Retrieved standard frames (RET) and GT frames annotated and saved by expert sonographers for two volunteers. Correctly retrieved and incorrectly retrieved frames are denoted with a green check mark or red cross, respectively. Frames with no GT annotation are indicated. The confidence is shown in the lower right of each image. The frames in (b) additionally contain the results of our proposed localisation (boxes).

Retrospective Frame Retrieval: We retrieved the standard views from videos of all test subjects and manually evaluated whether the retrieved frames corresponded to the annotated GT frames for each category. Several cases did not have GTs for all views because they were not manually included by the sonographer in the original scan. For those cases we did not evaluate the retrieved frame. The results are summarised in Table 2. We show examples of the retrieved frames for two volunteers in Fig. 4. Note that in many cases the retrieved planes match the expert GT almost exactly. Moreover, some planes which were not annotated by the experts were nevertheless found correctly. As before, most cardiac views achieved lower scores compared to other views.

Localisation: We show results for the approximate localisation of the respective fetal anatomy in the retrieved frames for one representative case in Fig. 4b and in the supplemental video. We found that performing the localisation reduced the frame rate to 39 FPS on average.

4 Discussion and Conclusion

We have proposed a system for the automatic detection of twelve fetal standard scanplanes from real clinical fetal US scans.
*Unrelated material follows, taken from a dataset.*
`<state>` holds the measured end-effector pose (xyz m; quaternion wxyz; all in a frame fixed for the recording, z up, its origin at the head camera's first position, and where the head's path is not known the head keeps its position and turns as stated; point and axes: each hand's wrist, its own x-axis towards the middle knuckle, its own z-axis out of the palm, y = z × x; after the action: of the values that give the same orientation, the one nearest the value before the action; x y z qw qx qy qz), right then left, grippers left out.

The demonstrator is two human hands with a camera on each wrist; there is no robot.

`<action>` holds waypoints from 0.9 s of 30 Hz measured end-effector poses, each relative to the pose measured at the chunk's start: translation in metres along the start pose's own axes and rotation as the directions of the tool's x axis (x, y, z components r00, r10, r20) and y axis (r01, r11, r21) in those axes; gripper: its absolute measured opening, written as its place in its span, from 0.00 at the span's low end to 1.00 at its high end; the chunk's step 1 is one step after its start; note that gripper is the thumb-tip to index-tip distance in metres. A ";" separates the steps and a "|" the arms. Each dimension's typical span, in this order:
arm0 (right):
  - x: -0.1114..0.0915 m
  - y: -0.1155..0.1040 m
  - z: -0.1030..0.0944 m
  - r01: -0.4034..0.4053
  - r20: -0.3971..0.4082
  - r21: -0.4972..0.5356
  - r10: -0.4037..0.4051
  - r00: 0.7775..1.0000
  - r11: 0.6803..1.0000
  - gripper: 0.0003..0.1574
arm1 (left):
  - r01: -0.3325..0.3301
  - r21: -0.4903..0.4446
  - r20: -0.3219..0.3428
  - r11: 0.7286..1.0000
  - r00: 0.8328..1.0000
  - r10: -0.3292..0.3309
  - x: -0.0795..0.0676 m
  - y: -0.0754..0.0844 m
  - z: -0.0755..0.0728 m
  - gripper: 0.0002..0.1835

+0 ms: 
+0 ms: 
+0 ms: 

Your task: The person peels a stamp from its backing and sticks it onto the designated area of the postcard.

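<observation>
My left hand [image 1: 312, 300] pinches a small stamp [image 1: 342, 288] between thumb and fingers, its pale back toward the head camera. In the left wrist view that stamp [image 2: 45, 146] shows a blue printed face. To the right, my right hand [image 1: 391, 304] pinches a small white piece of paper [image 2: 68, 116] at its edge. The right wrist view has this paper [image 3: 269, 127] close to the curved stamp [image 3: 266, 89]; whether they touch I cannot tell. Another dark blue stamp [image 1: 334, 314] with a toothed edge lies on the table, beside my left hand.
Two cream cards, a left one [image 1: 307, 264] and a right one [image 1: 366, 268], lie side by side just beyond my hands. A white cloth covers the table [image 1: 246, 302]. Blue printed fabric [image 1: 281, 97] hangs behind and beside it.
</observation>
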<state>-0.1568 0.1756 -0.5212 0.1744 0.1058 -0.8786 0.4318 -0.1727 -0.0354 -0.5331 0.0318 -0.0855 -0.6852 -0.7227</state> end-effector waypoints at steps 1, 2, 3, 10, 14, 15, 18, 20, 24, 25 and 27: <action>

The employed fully CNN architecture allowed for robust real-time inference. Furthermore, we have proposed a novel method to obtain localised saliency maps by combining the information in category-specific feature maps with a guided back-propagation step. To the best of our knowledge, our approach is the first to model a large number of fetal standard views from a substantial population of free-hand US scans. We have shown that the method can be used to robustly annotate US data with classification scores exceeding values reported in related work for some standard planes, but in a much more challenging scenario. A system based on our approach could potentially be used to assist or train inexperienced sonographers. We have also shown how the framework can be used to retrieve standard scan planes retrospectively. In this manner, relevant key frames could be extracted from a video acquired by an inexperienced operator and sent for further analysis to an expert. We have also demonstrated how the proposed localised saliency maps can be used to extract an approximate bounding box of the fetal anatomy. This is an important stepping stone for further, more specialised image processing.